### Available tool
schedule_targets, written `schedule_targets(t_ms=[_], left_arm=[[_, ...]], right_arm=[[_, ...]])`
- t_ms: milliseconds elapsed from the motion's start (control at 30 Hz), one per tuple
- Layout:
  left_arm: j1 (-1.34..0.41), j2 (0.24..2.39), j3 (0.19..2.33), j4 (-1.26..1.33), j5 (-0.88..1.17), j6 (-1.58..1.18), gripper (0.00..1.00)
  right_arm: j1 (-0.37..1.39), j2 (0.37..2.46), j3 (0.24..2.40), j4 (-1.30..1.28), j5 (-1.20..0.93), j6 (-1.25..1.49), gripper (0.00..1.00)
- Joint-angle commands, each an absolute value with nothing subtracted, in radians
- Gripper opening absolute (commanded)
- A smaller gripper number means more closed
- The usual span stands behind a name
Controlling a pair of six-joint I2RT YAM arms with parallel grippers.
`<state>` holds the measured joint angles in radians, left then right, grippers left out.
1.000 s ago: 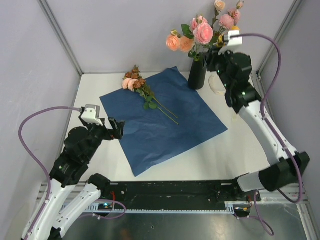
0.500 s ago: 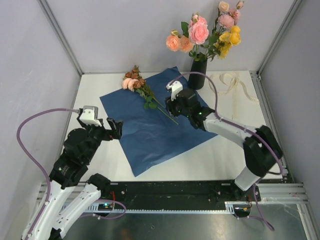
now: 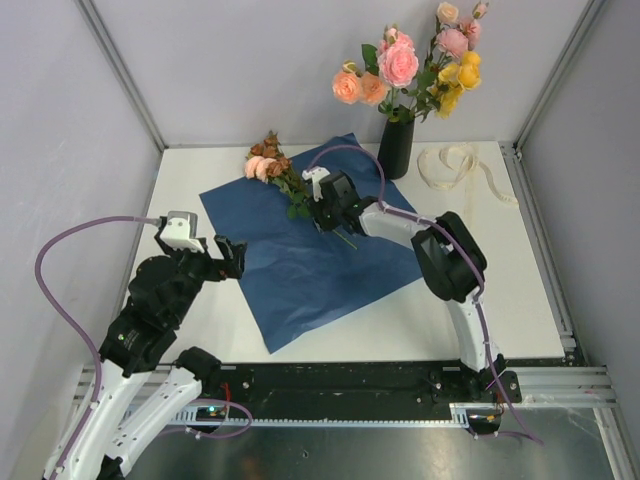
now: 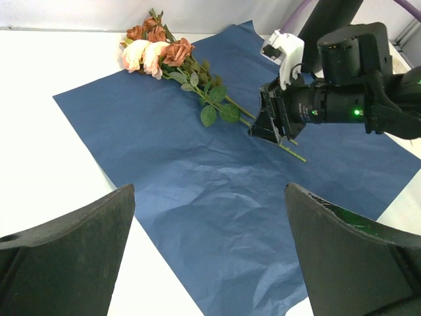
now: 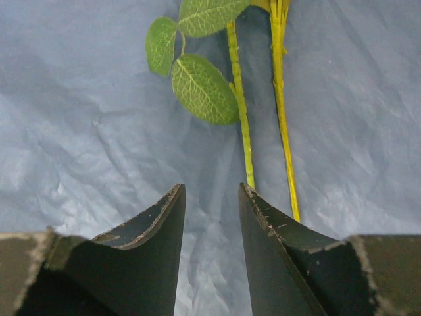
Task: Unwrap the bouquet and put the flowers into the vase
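The bouquet lies undone. Its blue paper (image 3: 330, 260) is spread flat, and a few pink and brownish-red flowers (image 3: 267, 164) rest on its far left corner, their green stems (image 5: 241, 125) running toward the middle. The black vase (image 3: 394, 150) stands upright behind the paper and holds several pink, peach and yellow roses (image 3: 400, 65). My right gripper (image 3: 322, 214) hovers low over the stem ends. It is open with a narrow gap holding nothing, and one stem tip lies just past the right fingertip (image 5: 253, 197). My left gripper (image 4: 210, 191) is wide open above the paper's near left part (image 4: 197, 197).
The cream ribbon (image 3: 462, 165) lies loose on the white table to the right of the vase. Grey enclosure walls and metal posts ring the table. A black rail (image 3: 340, 385) runs along the near edge between the arm bases.
My right arm has swung down and left from the vase to the stems on the paper, and its jaws have narrowed a little. The left arm has not moved.
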<state>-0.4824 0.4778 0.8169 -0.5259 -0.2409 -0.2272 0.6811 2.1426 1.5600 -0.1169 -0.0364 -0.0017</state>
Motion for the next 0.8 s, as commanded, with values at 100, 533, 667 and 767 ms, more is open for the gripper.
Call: schedule_targets(t_ms=[100, 533, 667, 767], left_arm=[[-0.488, 0.486, 0.813, -0.499, -0.250, -0.218, 1.00], [-0.488, 0.486, 0.814, -0.499, -0.248, -0.217, 1.00], [-0.488, 0.480, 0.813, -0.499, -0.250, -0.216, 1.00], [-0.488, 0.477, 0.812, -0.500, -0.248, -0.213, 1.00]], right_arm=[[0.666, 2.253, 1.770, -0.270, -0.046, 0.039, 0.43], [0.646, 2.367, 1.947, -0.455, -0.031, 0.063, 0.44], [0.650, 2.391, 1.970, -0.485, -0.036, 0.062, 0.42], [0.652, 2.400, 1.975, -0.494, -0.029, 0.060, 0.37]])
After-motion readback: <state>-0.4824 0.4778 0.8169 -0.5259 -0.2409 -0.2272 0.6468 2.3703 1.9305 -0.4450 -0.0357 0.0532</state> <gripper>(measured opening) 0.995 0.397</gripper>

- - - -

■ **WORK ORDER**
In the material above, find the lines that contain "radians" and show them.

■ **THE COMPLETED TASK**
- Joint-angle commands, each an absolute value with nothing subtracted, in radians
`<state>` holds the measured joint angles in radians, left then right, grippers left out.

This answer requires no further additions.